* **Work order**: Your task is to extract the lines from the one holding "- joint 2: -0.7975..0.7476" through the end of the material. Set them down exactly and add nothing.

-- Data extract follows --

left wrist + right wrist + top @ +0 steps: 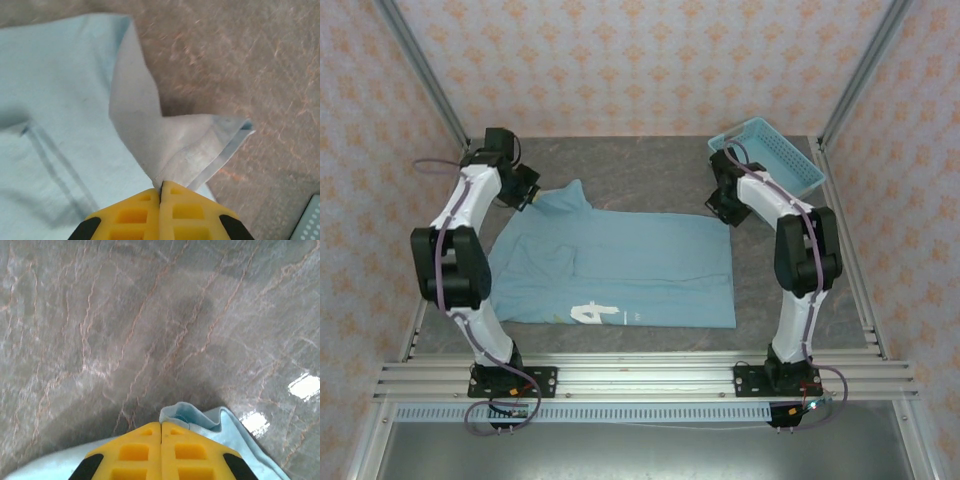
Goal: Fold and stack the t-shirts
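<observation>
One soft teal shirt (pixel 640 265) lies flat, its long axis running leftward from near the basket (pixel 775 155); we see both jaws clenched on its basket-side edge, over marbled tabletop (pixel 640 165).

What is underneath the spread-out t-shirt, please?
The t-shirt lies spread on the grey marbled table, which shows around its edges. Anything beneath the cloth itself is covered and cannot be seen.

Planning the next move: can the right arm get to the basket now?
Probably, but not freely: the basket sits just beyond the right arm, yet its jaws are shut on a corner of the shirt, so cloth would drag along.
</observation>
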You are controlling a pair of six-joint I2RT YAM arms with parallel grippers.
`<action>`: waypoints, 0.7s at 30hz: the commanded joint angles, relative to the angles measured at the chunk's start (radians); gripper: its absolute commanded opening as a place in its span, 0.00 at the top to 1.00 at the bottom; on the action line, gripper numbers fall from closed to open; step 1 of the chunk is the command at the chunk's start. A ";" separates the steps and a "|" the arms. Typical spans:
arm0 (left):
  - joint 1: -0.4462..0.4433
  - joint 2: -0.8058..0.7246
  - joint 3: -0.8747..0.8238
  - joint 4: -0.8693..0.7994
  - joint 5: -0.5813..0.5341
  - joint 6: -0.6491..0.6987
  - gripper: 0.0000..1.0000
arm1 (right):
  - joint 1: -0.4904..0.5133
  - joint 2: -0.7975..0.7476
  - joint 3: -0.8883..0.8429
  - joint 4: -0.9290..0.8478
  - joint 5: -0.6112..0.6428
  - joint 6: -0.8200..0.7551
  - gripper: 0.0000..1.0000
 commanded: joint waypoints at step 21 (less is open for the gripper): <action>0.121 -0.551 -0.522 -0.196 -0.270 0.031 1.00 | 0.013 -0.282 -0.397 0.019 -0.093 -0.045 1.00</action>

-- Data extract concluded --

* **Result of the task**:
  - joint 2: -0.7975..0.7476
  - joint 3: -0.8883..0.8429
  - joint 4: -0.9290..0.8478
  - joint 5: -0.6112..0.6428
  - joint 6: -0.8200..0.7551
  - gripper: 0.0000..1.0000
 commanded: joint waypoints at step 21 (less is open for the gripper): <action>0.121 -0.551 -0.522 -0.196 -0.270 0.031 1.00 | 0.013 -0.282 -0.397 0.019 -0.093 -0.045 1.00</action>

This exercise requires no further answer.